Dan Leno as Widow Twankey in 'Aladdin' at the Drury Lane Theatre, London, 1896. © Victoria and Albert Museum, London

Dan Leno was a star of the music halls in the 1880s and known as the ‘Funniest Man on Earth’. He was also one of the most popular pantomime dames of the 1890s.

Born in 1860 his real name was George Galvin and, like many music hall performers, his parents were also on the halls. His first performance was at the Cosmotheca Music Hall in Paddington, London where he was billed as ‘Little George, the Infant Wonder, Contortionist and Posturer’.

He became known as a clog dancer, travelling the halls around the country, often giving twenty shows a night in different taverns. In 1880 he became World Champion Clog Dancer and won a silver belt. The judges sat under the stage and listened to the beats.
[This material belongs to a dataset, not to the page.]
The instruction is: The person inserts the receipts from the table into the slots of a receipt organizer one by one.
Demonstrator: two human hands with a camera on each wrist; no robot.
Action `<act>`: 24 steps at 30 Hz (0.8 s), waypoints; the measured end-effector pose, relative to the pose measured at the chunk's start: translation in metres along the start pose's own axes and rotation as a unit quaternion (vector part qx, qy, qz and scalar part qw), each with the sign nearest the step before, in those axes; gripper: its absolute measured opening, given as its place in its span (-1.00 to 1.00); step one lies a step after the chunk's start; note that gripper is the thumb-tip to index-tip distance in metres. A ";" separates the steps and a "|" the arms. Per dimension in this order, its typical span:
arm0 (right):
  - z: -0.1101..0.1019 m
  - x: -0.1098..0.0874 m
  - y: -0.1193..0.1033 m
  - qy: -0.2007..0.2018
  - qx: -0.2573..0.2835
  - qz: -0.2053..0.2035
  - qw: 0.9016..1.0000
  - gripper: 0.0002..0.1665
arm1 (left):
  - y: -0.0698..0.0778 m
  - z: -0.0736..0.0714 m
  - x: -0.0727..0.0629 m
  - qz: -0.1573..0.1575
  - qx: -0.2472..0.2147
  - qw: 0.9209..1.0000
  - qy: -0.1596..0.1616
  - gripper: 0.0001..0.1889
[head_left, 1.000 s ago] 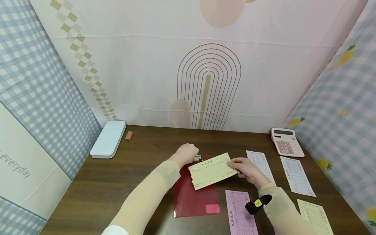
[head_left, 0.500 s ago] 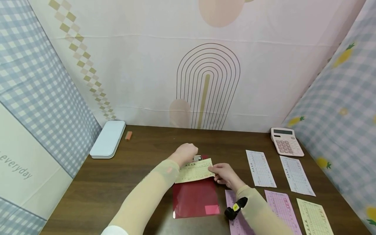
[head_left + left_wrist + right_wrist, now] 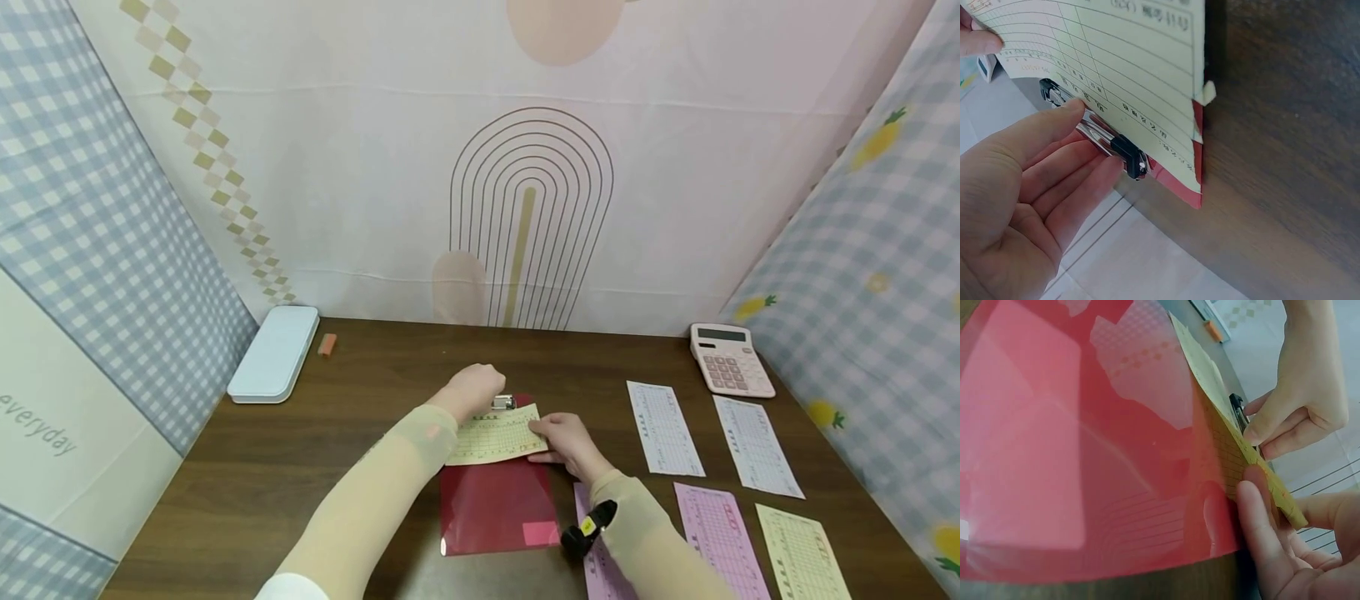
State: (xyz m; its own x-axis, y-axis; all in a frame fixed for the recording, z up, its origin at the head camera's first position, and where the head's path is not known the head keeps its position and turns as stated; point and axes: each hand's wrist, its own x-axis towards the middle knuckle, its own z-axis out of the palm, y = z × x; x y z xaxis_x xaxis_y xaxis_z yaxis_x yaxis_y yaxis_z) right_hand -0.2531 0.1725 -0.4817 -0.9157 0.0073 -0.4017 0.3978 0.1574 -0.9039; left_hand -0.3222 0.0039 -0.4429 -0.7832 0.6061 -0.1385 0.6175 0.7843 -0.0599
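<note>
A red clipboard [image 3: 498, 510] lies on the table in the head view, a pink label at its lower right corner. My left hand [image 3: 476, 390] is at its top edge. In the left wrist view that hand's thumb and fingers pinch the clip [image 3: 1127, 153], metal with black ends. A yellow printed slip [image 3: 491, 442] lies across the clipboard's upper part, its top edge right at the clip. My right hand [image 3: 568, 442] pinches the slip's right edge between thumb and fingers, and the paper bows slightly. From the right wrist, the slip [image 3: 1219, 394] shows nearly edge-on.
To the right lie two white slips [image 3: 666, 429], two pink slips [image 3: 722, 537] and a yellow slip [image 3: 804, 552]. A calculator [image 3: 731, 360] stands at the back right. At the back left are a pale blue case [image 3: 274, 354] and an orange eraser [image 3: 327, 345].
My right hand has brought the yellow slip leftward and down onto the clipboard's upper part, up to the clip. My left hand has stayed at the clip throughout.
</note>
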 end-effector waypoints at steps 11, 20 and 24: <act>0.003 0.002 -0.001 0.005 -0.010 -0.006 1.000 -0.76 | 0.001 -0.003 0.001 0.000 -0.019 1.000 -0.016 -0.94; 0.002 0.003 -0.001 0.003 -0.025 -0.001 1.000 -0.81 | -0.007 -0.002 0.003 0.020 -0.023 1.000 -0.003 -0.84; 0.003 0.004 -0.001 -0.001 -0.008 0.007 1.000 -0.79 | -0.011 -0.005 0.002 0.020 -0.034 0.999 -0.011 -0.63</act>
State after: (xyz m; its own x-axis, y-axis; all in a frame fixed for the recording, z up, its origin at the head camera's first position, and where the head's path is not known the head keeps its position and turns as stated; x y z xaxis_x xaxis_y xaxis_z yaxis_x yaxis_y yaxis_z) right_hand -0.2573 0.1697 -0.4830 -0.9098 0.0075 -0.4150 0.4099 0.1729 -0.8956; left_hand -0.3306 -0.0030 -0.4376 -0.7565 0.6339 -0.1609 0.6406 0.7678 0.0134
His clog dancing didn’t go down so well with audiences in London and he turned instead to developing his comedy routine. Leno developed a rambling character monologue as part of his comic song where he would talk directly to the audiences.

He managed to evoke a whole gallery of characters based on minute observation, which conjured up the street life of London, where people gossiped on their doorsteps and through open windows.

Leno claimed that the characters in his songs were all founded on real people; the talkative old woman, the Beefeater with more interest in the refreshment room than history, the chatty shopkeeper. One of his most famous monologues was the neighbour gossiping about the imaginary Mrs Kelly. ‘Mrs Kelly, you know Mrs Kelly’. But all his comedy was tinged with pathos - like many of his audience, he was the little man, and his comedy was an out- pouring of deep grievances.

In 1886 Leno played the dame in Jack and the Beanstalk at the Surrey Theatre. Such was his success that Augustus Harris hired him as dame at Drury Lane for the 1888 production of Babes in the Wood. He became one of the greatest and most popular of all pantomime dames and continued to play during the Christmas season at Drury Lane for the next 15 years.

Leno’s nickname, ‘the King’s Jester’, came after he appeared before Edward VII at Sandringham House in Norfolk in 1901. He died after a nervous breakdown at the age of 42. He had performed almost daily for 36 years of his life.